Happy Sunday afternoon, Denver. As you wind down from your day in the park, marathon jaunt or whatever else filled this lovely day, take a load off and flip through the week's visual news with us.
Let's try grouping images by category this week.
Community building
Yesterday, work began on the city's first tiny home village for the homeless. The 11-unit teeny neighborhood will inhabit the long-vacant lot at 38th and Walnut streets. Advocates hope this will prove tiny homes could be a solution to what some call the city's affordable housing crisis.
Also yesterday one might have heard Five Points Jazz Fest's sublime sounds. Daniel Brenner, for the Denver Post, got this great moment during a chess game in front of Brother Jeff's Cultural Center. There's always some fierce competition going on over there.
This week Christian and I went to visit Julian Valentin, the brains behind the Rockies' social media accounts.
Also on Wednesday Evergreen Newspapers' Chancey Bush caught this nice, framed moment of little kids in Littleton about to emerge on stage as characters from The Little Mermaid.

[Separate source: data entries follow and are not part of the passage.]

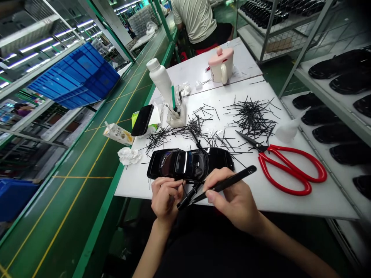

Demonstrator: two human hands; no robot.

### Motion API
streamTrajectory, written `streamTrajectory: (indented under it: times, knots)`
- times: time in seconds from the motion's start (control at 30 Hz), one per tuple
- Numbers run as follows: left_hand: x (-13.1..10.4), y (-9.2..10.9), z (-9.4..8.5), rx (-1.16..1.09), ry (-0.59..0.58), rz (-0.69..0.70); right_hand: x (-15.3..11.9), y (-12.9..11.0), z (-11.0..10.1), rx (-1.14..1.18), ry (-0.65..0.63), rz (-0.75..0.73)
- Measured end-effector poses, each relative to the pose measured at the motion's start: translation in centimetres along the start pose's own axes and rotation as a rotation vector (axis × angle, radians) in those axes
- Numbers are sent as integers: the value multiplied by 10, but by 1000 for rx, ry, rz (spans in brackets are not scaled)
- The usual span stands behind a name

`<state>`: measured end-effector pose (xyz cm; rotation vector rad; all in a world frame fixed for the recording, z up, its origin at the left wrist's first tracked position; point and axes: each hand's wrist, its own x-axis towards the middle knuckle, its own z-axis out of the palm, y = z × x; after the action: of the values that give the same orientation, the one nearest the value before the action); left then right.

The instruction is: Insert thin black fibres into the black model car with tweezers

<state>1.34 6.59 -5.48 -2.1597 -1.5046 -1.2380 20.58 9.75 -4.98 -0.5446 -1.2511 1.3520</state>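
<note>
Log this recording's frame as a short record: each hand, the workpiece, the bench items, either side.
Left hand: fingers pinched at the near edge of the black model car; anything between them unclear
Right hand: holds a slim black tool, apparently tweezers, tip at the near door
Workpiece: black model car, both doors swung open
Bench: loose black strips, red-handled scissors, phone, white bottle, lidded mug
Left side: green surface with yellow lines
Right side: rack holding black car bodies

I count one left hand [165, 196], one right hand [236, 199], one model car [185, 164], one pair of tweezers [233, 179], one pair of scissors [263, 148], one lidded mug [218, 68], one white bottle [161, 80], one smartphone [143, 120], one drink carton [118, 134]; black strips [252, 117], too many to tally.
</note>
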Motion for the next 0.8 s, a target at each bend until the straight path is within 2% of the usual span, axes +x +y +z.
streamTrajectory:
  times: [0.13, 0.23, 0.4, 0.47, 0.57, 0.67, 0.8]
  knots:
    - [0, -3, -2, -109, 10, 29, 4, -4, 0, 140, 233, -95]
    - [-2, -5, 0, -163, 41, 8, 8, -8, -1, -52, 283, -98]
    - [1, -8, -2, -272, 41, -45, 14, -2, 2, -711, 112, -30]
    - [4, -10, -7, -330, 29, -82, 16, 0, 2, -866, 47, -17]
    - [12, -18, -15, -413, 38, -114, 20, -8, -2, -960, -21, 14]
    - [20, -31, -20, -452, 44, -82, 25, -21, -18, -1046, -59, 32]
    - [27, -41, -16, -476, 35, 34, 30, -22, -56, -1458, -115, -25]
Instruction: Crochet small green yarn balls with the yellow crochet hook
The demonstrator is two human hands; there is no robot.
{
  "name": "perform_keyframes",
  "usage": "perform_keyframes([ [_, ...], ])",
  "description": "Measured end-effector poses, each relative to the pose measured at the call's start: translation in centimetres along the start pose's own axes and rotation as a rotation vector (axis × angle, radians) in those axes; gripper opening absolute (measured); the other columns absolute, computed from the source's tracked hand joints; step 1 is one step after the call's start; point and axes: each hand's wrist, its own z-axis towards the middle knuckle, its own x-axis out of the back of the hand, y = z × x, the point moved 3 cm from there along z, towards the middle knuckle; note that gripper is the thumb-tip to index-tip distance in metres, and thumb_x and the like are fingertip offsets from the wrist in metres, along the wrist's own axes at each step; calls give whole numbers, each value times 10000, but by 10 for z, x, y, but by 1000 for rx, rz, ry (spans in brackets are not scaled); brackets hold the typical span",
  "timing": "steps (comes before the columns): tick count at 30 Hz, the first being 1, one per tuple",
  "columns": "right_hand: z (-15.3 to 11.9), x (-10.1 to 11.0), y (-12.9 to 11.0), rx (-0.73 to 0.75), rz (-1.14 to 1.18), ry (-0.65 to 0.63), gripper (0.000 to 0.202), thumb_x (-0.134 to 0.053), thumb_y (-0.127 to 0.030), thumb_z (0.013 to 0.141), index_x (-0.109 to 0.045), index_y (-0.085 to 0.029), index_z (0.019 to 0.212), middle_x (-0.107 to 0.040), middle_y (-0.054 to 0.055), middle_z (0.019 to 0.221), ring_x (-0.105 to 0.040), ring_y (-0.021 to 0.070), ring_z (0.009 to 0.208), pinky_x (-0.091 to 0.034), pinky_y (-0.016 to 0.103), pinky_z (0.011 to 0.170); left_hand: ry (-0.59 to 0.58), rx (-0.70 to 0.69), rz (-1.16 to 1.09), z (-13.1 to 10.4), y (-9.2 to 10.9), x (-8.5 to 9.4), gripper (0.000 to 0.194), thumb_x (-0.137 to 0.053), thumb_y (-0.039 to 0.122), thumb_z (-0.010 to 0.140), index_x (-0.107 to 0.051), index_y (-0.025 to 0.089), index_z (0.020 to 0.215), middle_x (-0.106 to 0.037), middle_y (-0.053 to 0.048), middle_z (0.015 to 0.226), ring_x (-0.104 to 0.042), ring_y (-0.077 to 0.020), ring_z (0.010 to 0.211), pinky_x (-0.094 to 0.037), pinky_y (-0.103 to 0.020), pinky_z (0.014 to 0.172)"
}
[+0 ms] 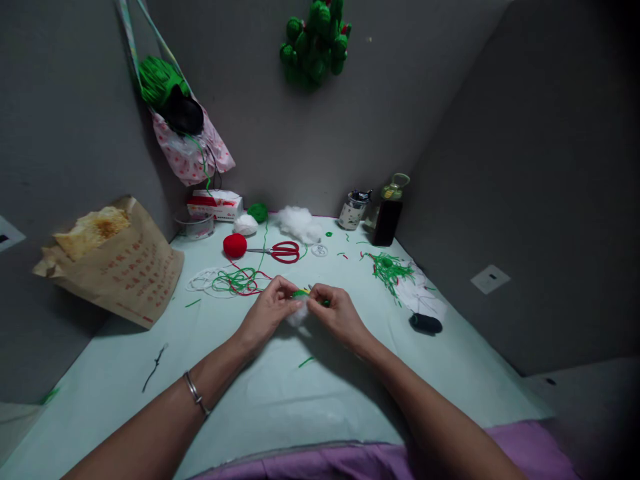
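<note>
Between my hands, just above the table's middle, is a small green crochet piece, mostly covered by fingers. A tuft of white stuffing hangs beneath it. My left hand, with a silver bangle on its wrist, is closed and pinches the piece from the left. From the right, my right hand is closed with its fingertips on the piece and the stuffing. Something thin with a yellow part shows near the right fingers, too small to name. Red-handled scissors lie beyond my hands, beside a red yarn ball.
Tangled yarn lies left of my hands, and a white stuffing pile behind. Green yarn scraps and a dark roll are at right. A paper bag stands left; a bottle, phone and jar stand at back right.
</note>
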Motion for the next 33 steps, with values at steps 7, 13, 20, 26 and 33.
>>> perform_keyframes([
  [7,-9,-7,-14,76,-21,-90,110,-529,-251,826,-523,-206,726,-487,-44,653,-414,129,633,-319,250,603,176,-100,108,2,-7,0,266,-757,227,706,-536,222,855,-584,50,773,-547,-127,703,-413,-243,658],
  [13,-8,-13,-10,51,-54,-1,115,-539,-238,790,-493,-212,688,-410,-58,619,-354,118,599,-277,252,585,185,-69,120,2,-5,-3,215,-705,224,744,-514,225,843,-521,86,634,-500,-119,569,-375,-238,558],
  [20,-5,-8,-2,-25,-40,29,201,-528,-252,804,-522,-197,612,-518,-47,574,-403,100,548,-299,235,547,60,-23,23,-5,1,-6,297,-663,480,881,-544,209,855,-574,45,729,-559,-120,625,-446,-240,606],
  [26,-2,-3,3,-24,-51,19,219,-546,-276,818,-500,-203,617,-470,-54,564,-394,106,550,-289,237,538,1,6,11,-2,-5,-2,381,-823,430,748,-567,205,919,-615,27,773,-598,-131,649,-449,-246,620],
  [33,-11,-8,-12,84,-92,-79,95,-527,-220,840,-557,-213,749,-547,-33,658,-458,141,628,-342,262,636,177,-130,153,0,-5,-1,234,-764,228,708,-554,223,811,-561,38,780,-533,-152,758,-425,-266,718],
])
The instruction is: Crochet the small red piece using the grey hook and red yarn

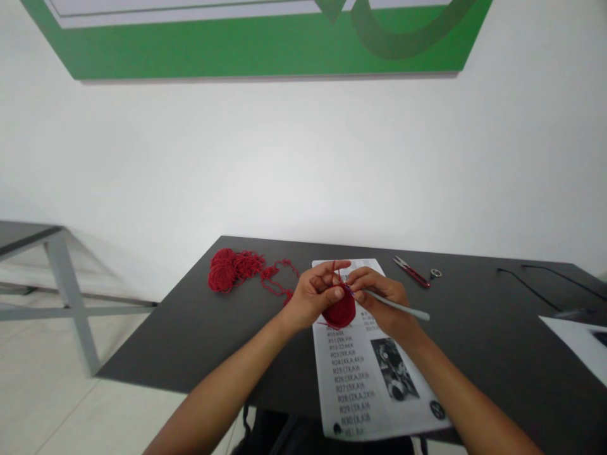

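Observation:
My left hand pinches a small round piece of red crochet work between thumb and fingers, with a strand of red yarn looped over its raised index finger. In my right hand is a crochet hook with a pale grey handle, its tip at the upper edge of the crochet piece. The fingers partly hide the hook's tip and the stitches there. Both hands are above a printed pattern sheet with rows of text and a photo. A ball of red yarn lies to the left, its loose strand trailing toward my left hand.
Red-handled thread snips with a small metal ring lie at the back right of the dark table. Farther right are eyeglasses and another white sheet. A white wall stands behind; a second table is at the far left.

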The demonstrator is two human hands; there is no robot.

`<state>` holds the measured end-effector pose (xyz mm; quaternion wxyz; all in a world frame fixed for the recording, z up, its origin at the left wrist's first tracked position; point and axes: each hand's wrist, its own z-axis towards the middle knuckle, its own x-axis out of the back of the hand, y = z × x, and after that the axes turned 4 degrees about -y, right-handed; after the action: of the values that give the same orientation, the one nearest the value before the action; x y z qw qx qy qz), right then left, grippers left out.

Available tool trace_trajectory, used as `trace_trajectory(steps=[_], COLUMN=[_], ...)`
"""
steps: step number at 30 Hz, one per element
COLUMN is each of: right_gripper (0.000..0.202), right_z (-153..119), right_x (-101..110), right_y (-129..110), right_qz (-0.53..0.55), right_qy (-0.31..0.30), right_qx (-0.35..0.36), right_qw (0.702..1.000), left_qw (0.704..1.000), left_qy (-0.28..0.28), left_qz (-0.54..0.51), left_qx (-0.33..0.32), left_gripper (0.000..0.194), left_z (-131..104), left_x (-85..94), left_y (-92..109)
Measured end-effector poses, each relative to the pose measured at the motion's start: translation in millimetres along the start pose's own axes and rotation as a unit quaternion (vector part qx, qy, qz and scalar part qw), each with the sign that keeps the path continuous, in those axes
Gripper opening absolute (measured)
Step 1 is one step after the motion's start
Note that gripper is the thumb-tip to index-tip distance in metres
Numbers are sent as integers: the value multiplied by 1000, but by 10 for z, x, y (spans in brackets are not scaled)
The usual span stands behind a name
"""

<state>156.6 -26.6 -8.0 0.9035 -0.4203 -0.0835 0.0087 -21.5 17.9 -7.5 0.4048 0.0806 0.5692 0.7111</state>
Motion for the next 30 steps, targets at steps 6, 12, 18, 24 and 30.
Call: trace_trajectory(steps=[6, 12, 18, 24, 30], right_gripper=[10, 14, 16, 21, 21], right_z=[39, 53, 8, -41, -20], right_x=[63, 115, 100, 80, 1], right_y=[-94, -140, -132, -118, -120], right_qz=[9, 35, 106, 169, 215], right_qy=[-26, -36, -27, -43, -33], right_qx=[-1, -36, -104, -141, -140], right_qw=[1000, 998, 988, 975, 966], left_qw=[999, 999, 998, 992, 981], left_qy=[2, 2, -2, -23, -31], left_qz=[-22, -40, -61, -113, -178], left_qx=[25, 29, 34, 42, 67], left_gripper=[65, 63, 61, 50, 50], left_z=[1, -3, -10, -10, -4], left_x=[13, 25, 17, 43, 47], left_y=[34, 115, 134, 148, 112])
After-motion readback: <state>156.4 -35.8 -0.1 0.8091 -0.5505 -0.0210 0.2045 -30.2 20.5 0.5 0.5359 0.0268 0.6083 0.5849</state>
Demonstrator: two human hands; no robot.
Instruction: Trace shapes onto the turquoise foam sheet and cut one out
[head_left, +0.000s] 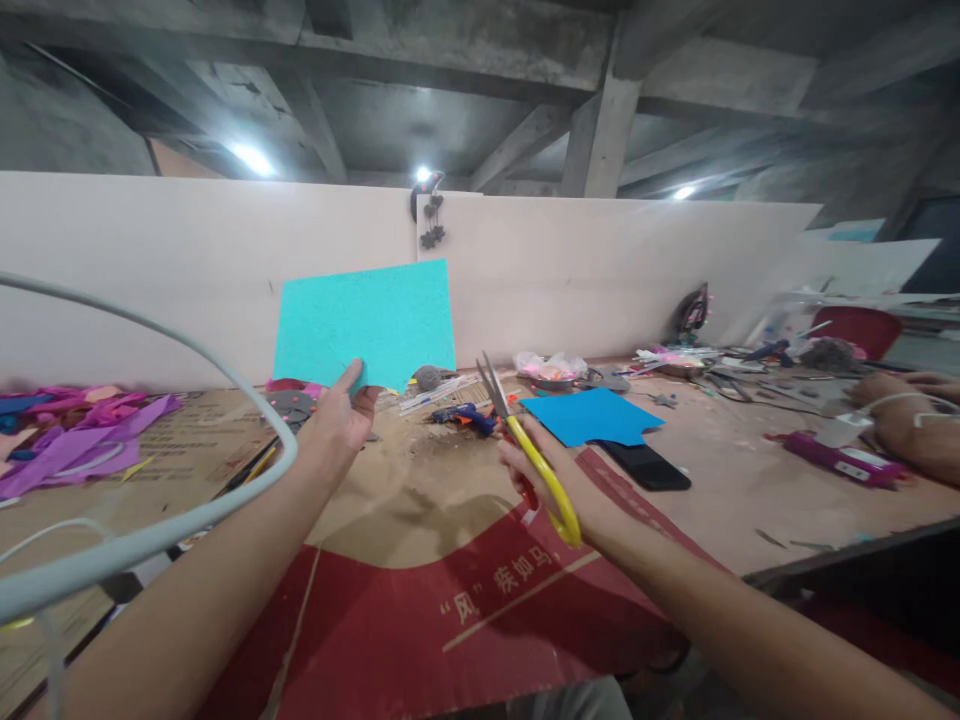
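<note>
A turquoise sheet [365, 325], probably felt or foam, is raised above the table, its lower edge cut in curves. My left hand [346, 415] pinches that lower edge, thumb on the near face. In my right hand [534, 455] is a pair of scissors [551, 475] with yellow and red handles, the blades pointing up and slightly parted, apart from the sheet. Just beyond the right hand a blue sheet [592, 414] lies on the table, partly over a black phone [646, 466].
Purple and pink scraps [90, 440] lie at left. A pale cable [247, 400] arcs across the left foreground. A blue glue gun [466, 418] and clutter sit mid-table. At right, another person's hands [911, 420] are near a magenta device [840, 460]. A white partition [600, 275] stands behind.
</note>
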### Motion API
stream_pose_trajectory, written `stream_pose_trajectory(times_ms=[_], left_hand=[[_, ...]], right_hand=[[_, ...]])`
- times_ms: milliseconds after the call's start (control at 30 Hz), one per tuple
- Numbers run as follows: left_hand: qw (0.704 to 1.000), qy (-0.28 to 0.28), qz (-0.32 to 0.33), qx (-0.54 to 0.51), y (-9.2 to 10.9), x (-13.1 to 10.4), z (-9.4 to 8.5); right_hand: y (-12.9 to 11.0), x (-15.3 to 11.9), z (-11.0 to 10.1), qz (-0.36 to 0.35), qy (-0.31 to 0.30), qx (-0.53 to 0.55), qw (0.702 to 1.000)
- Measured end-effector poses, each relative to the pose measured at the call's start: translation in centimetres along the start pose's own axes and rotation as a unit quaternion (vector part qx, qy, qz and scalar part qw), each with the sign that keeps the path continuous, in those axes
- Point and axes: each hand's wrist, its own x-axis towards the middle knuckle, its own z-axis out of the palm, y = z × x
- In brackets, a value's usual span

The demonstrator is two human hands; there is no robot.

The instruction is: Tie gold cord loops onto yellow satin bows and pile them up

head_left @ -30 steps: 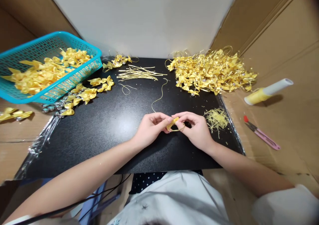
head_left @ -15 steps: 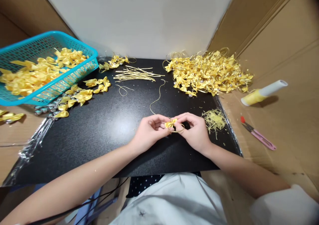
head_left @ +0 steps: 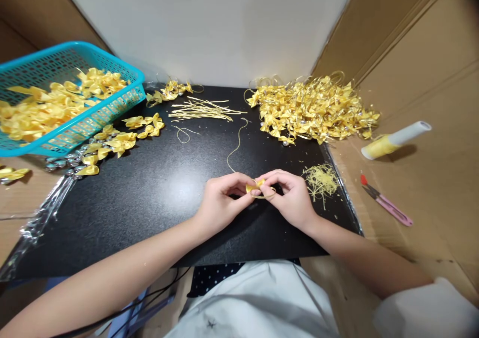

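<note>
A small yellow ribbon bow (head_left: 253,188) is pinched between my two hands above the black board. My left hand (head_left: 224,195) closes finger and thumb on the bow's left side. On its other side, my right hand (head_left: 290,193) is closed at the bow and on a loop of gold cord (head_left: 267,196). A thin gold thread (head_left: 238,146) runs over the board from behind my hands toward the cut cords. My fingertips hide part of the bow and the point where the cord meets it.
A turquoise basket (head_left: 112,111) of yellow bows stands at left, with bows and silver bells beside it. Cut gold cords (head_left: 204,109) lie at the back. Right are a heap of corded bows (head_left: 314,111), thread scraps (head_left: 321,180), pink snips (head_left: 391,208) and a tube (head_left: 396,139).
My left fingers have shifted slightly and now cover more of the bow, which has turned a little. The cord loop hangs across in front of it. The view has moved slightly.
</note>
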Motion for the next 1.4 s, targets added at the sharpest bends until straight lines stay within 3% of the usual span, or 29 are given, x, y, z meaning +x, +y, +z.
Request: stream_pose_trajectory(times_ms=[367, 433, 667, 800, 1100, 1200, 1300, 1400], left_hand=[[0.990, 0.002, 0.116, 0.076, -0.5, 0.1, -0.2], [0.993, 0.002, 0.104, 0.058, -0.7, 0.1, -0.1], [0.996, 0.026, -0.031, -0.075, -0.6, 0.0, 0.5], [0.992, 0.036, -0.063, -0.103, -0.4, 0.2, 0.6], [0.991, 0.040, -0.070, -0.103, -0.8, 0.3, 0.5], [0.991, 0.045, -0.078, -0.096, -1.0, 0.4, 0.5], [0.994, 0.054, -0.058, -0.074, -1.2, 0.5, 0.5], [0.998, 0.052, -0.009, -0.015, -1.0, 0.4, 0.4]], right_hand=[[-0.2, 0.2, 0.1, -0.008, 0.001, 0.032, 0.999], [-0.2, 0.2, 0.1, -0.014, 0.003, 0.030, 0.999], [-0.1, 0.1, 0.2, -0.033, 0.023, 0.017, 0.999], [0.0, 0.0, 0.3, -0.048, 0.024, -0.007, 0.999], [-0.2, 0.2, 0.4, -0.103, 0.037, -0.094, 0.989], [-0.5, -0.1, 0.2, -0.150, 0.076, -0.166, 0.972], [-0.8, -0.4, 0.2, -0.222, 0.061, -0.236, 0.944], [-0.8, -0.6, 0.3, -0.212, 0.044, -0.295, 0.931]])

On Tuesday we attended a community meeting in Montbello that was held as the result of a fatal police encounter. This fulfilled a campaign promise made by Denver District Attorney Beth McCann, who says she wants to work on trust issues between law enforcement and the commnunity.
Last weekend Sunnyside painted a mural on the street to celebrate a local mascot and also the neighborhood's commitment to charting its sidewalk clout.
Finally, a random act of kindness last weekend: Five Points Neighborhood leaders Brother Jeff Fard and Nita Mosby Tyler raised more than $6,000 in a few hours to bail women out of jail for Mother's Day.
Rain or shine -- or snow
First is Denver Post staffer Helen Richardson with her hilarious documentation of conditions at home in Nederland.
And speaking of radical tone shifts, Jeremy Papasso caught the entire temperature continuum for the Boulder Daily Camera this week.
I also found myself in the thick of it and became somewhat dampened by the whole thing.
Immigration
Consistent with last week, we saw the closing of a few chapters in immigration cases we've been watching for a few months. Yesterday Ingrid Encalada Latorre announced a judge granted her a temporary stay from deportation.
This is the case of a mother living in sanctuary for six months as she tries to work out a series of what she said were botched legal cases that led to her deportation order. She was successful in overturning one old ruling and has been granted some leeway to see to the second.
Also this week we saw some unfortunate developments for Rene Lima-Martin, the man who was imprisoned, released on an error, imprisoned again and then was recently released again after his family fought for his freedom. But last Tuesday when a judge ordered his release he was met by federal immigration agents waiting with a deportation order. Though the governor pardoned him his case is fate is still uncertain.
There was also the end of a chapter on Monday for Isidro Quintana, the long-time legal permanent resident who's 20-year-old conviction caught up with him late last year. A judge ordered his deportation order be cancelled, saying, “If ever a case called for cancelation of removal, this is it.”